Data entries
■ ■ ■ ■ ■ ■ ■
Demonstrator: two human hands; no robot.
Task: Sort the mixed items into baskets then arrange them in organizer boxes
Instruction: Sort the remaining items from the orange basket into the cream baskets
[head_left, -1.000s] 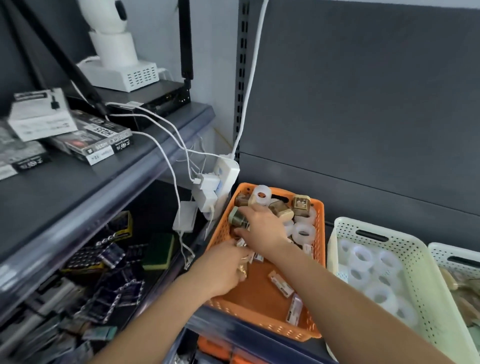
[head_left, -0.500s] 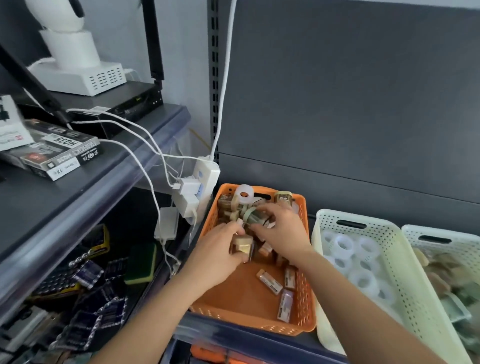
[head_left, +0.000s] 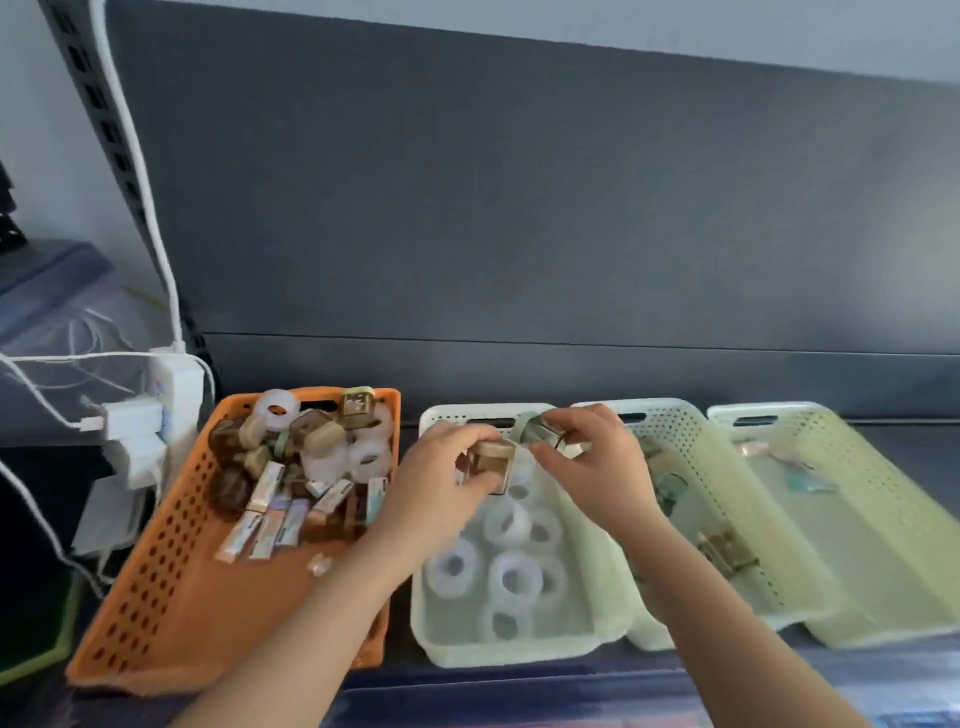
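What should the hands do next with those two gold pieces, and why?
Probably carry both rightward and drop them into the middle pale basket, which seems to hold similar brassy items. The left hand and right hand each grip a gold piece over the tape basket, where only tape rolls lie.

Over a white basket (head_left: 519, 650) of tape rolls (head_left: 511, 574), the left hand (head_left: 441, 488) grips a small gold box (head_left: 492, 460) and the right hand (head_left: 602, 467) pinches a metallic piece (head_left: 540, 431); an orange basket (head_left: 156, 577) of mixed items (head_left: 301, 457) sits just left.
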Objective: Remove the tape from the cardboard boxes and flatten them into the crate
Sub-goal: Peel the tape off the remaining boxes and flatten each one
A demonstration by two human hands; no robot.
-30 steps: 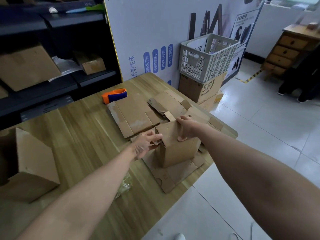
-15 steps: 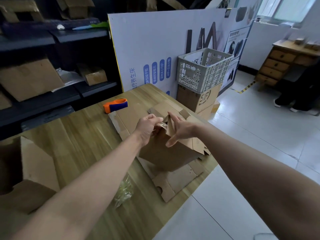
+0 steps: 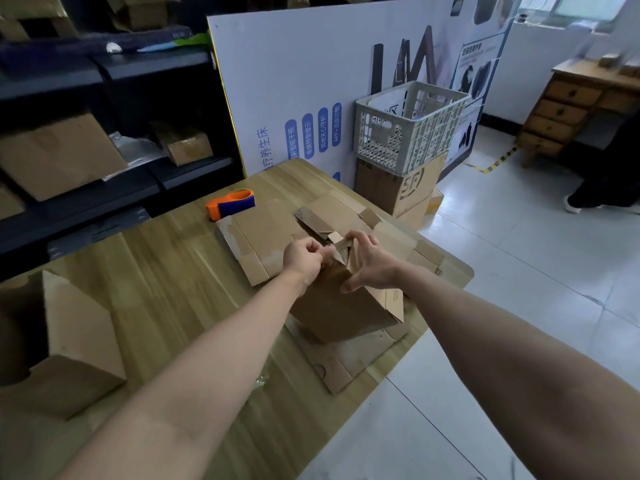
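Box (image 3: 343, 306) tipped up near the counter's (image 3: 173, 289) right edge, over flattened sheets (image 3: 263, 240); step in hand looks like tape off its top seam; left hand (image 3: 304, 258) grip pinched at that seam, tape or flap edge I can't tell; right hand (image 3: 372, 263) grip spread over the top edge, thumb on near face, steadying; next needs a clean peel, then collapse and carry to the crate (image 3: 412, 126) beyond the far right corner; a second ago the box stood upright on the sheets.
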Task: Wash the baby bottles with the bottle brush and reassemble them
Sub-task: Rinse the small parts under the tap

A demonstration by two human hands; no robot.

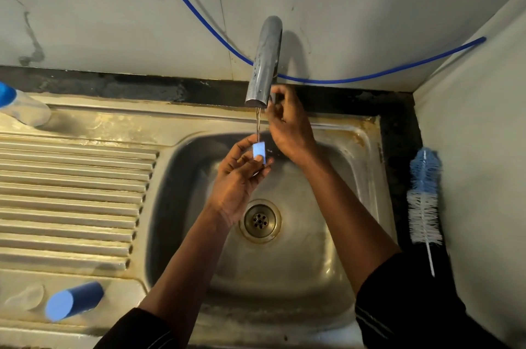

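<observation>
Rinsing is judged underway | blue part (259,151) is pinched by left hand (239,175) | tap (264,63) is gripped by right hand (287,123) | bottle brush (424,200) is set down right of it | reassembly is judged pending

A small pale-blue bottle part (259,151) is pinched by the left hand (239,177) under running water (258,123) over the sink (299,266). A blue cap (73,300) is laid on its side on the drainboard (71,192), near left. A clear bottle (27,109) with a blue top is seen far left. The blue-and-white bottle brush (424,197) is laid right of the sink.
</observation>
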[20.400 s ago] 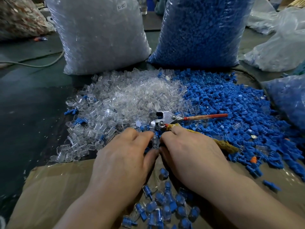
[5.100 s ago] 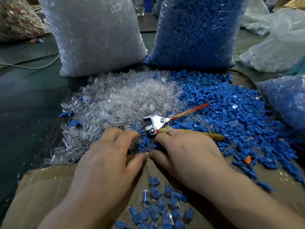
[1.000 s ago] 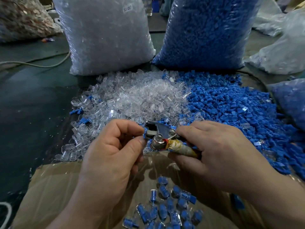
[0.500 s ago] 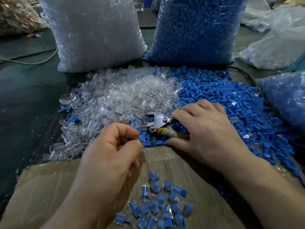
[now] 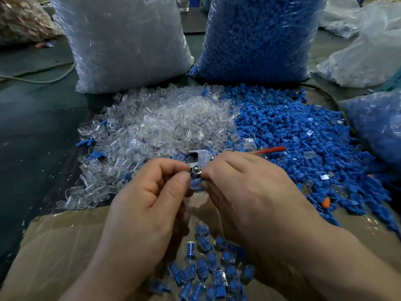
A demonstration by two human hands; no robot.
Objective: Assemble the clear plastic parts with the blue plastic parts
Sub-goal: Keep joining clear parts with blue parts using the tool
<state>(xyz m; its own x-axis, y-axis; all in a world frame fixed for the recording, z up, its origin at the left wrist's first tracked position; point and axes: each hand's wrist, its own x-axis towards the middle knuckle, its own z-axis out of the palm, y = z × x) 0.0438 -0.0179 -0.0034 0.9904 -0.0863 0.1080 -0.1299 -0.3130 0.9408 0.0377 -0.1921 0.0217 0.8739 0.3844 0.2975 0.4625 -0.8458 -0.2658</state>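
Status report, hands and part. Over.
Left hand and right hand both pinching one blue part. Tool just behind them. Nothing blocking.

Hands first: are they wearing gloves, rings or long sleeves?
No. The left hand and the right hand are both bare, with no gloves, rings or watch. No sleeves show anywhere in the head view. The thumbnail that shows on the left hand is short and unpainted.

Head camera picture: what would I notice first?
The huge blue pile on the right and the glittery clear pile on the left, with a stuffed blue bag and clear bag behind. In front, the left hand and right hand pinch a small blue piece.
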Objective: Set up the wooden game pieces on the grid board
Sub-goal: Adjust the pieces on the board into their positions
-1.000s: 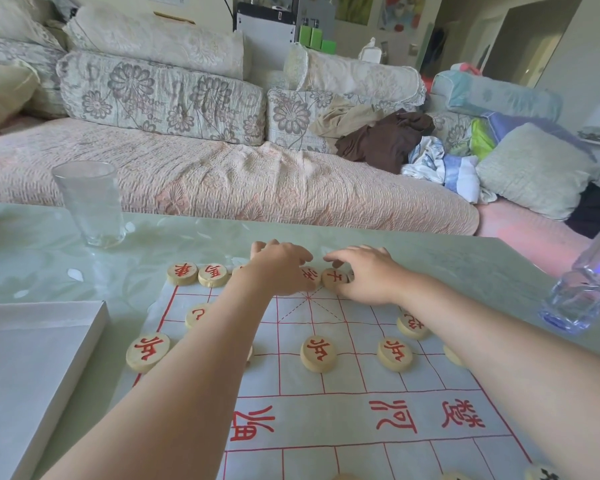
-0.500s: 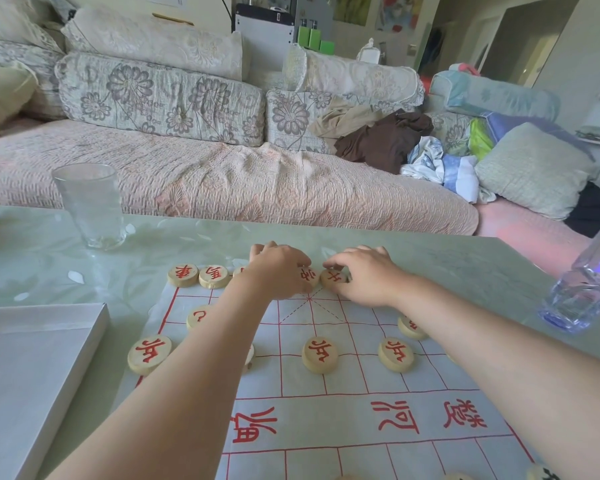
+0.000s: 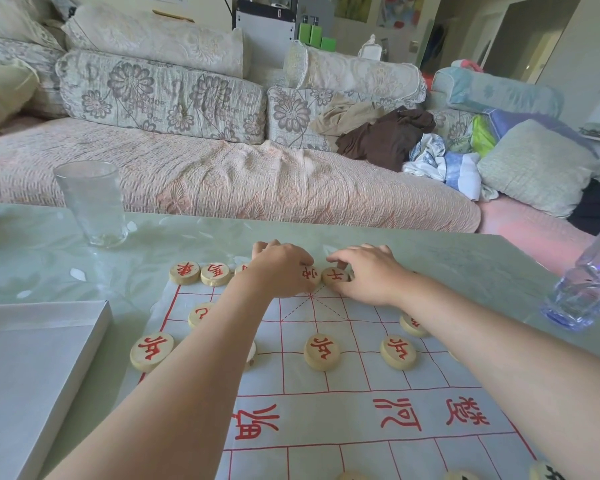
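A white sheet board (image 3: 326, 420) with a red grid lies on the table. Round wooden pieces with red characters stand along its far rows, among them two at the far left (image 3: 184, 272) and a row of three nearer me (image 3: 321, 351). My left hand (image 3: 279, 268) rests over the middle of the far row, its fingers on a piece (image 3: 309, 274). My right hand (image 3: 368, 273) lies beside it, thumb and fingers pinching the neighbouring piece (image 3: 336, 276). Both forearms hide other pieces.
A clear tumbler (image 3: 92, 202) stands on the glass table at the far left. A blue-tinted glass (image 3: 586, 296) is at the right edge. A flat white box (image 3: 25, 368) lies left of the board. A sofa with cushions runs behind the table.
Both hands stay on the far row. They shift only slightly, nudging the two middle pieces.
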A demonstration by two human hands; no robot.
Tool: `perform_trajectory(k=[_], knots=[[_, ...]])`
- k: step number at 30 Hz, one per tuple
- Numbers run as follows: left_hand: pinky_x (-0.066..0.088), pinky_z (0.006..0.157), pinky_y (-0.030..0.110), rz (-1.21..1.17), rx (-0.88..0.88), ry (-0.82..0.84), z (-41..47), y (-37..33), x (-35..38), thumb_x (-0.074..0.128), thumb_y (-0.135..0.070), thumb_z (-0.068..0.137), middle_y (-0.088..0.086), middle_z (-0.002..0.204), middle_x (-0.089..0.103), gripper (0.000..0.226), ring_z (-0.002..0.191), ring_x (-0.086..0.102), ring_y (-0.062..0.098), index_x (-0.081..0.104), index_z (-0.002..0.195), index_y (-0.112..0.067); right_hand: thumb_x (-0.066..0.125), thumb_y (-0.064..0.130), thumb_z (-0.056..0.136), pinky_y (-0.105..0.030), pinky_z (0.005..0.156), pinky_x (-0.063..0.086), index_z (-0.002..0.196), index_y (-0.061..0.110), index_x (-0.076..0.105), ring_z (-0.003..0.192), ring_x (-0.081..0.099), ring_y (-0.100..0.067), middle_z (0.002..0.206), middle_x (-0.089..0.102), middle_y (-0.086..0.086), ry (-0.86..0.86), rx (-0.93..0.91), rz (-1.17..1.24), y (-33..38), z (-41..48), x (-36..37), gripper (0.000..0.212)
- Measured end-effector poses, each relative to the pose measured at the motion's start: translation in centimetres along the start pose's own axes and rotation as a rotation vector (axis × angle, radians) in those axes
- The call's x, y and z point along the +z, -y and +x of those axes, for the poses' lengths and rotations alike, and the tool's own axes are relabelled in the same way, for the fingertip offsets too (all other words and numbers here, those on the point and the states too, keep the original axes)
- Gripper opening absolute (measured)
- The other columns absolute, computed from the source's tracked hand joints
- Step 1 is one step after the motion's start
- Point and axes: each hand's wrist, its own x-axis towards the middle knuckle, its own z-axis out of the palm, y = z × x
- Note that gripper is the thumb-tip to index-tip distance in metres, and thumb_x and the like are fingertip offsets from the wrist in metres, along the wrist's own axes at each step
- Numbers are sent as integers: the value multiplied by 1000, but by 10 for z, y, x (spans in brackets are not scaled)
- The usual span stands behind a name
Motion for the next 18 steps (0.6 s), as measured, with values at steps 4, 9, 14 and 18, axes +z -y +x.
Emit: perform_trajectory(k=[4,9,14,18], knots=[[20,94,32,-28,-13,-4,-1,0,2,64,-52,80,-10,124,60,51,119,41,18,56,128,-36,56,59,87,-39,101,30,135,34,53,122,47,-17,120,61,11,-7,11,6,0,1,1,55],[20,95,31,-23,-15,-9,-1,0,2,63,-53,80,-11,124,60,52,119,41,18,56,129,-37,57,57,87,-39,102,29,136,34,52,125,47,-16,125,60,11,2,22,41,0,0,2,55],[19,97,32,-33,-20,-10,-1,-1,3,62,-53,81,-11,124,60,51,118,41,18,55,129,-36,59,55,87,-38,102,29,138,33,50,125,47,-15,125,60,11,15,23,62,-1,0,1,57],[20,102,34,-6,-7,-15,0,-1,3,59,-55,81,-10,129,56,58,122,38,19,48,135,-36,68,56,79,-40,109,31,147,33,38,123,46,-14,126,54,11,20,101,219,-8,-1,-7,78]])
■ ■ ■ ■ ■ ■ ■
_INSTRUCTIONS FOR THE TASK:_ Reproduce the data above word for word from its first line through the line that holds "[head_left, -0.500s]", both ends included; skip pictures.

_WRITTEN SOLUTION:_
Demonstrator: two human hands; no robot.
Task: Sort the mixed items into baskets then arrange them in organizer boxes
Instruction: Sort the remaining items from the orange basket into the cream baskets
[head_left, -1.000s] 
[head_left, -0.500s] 

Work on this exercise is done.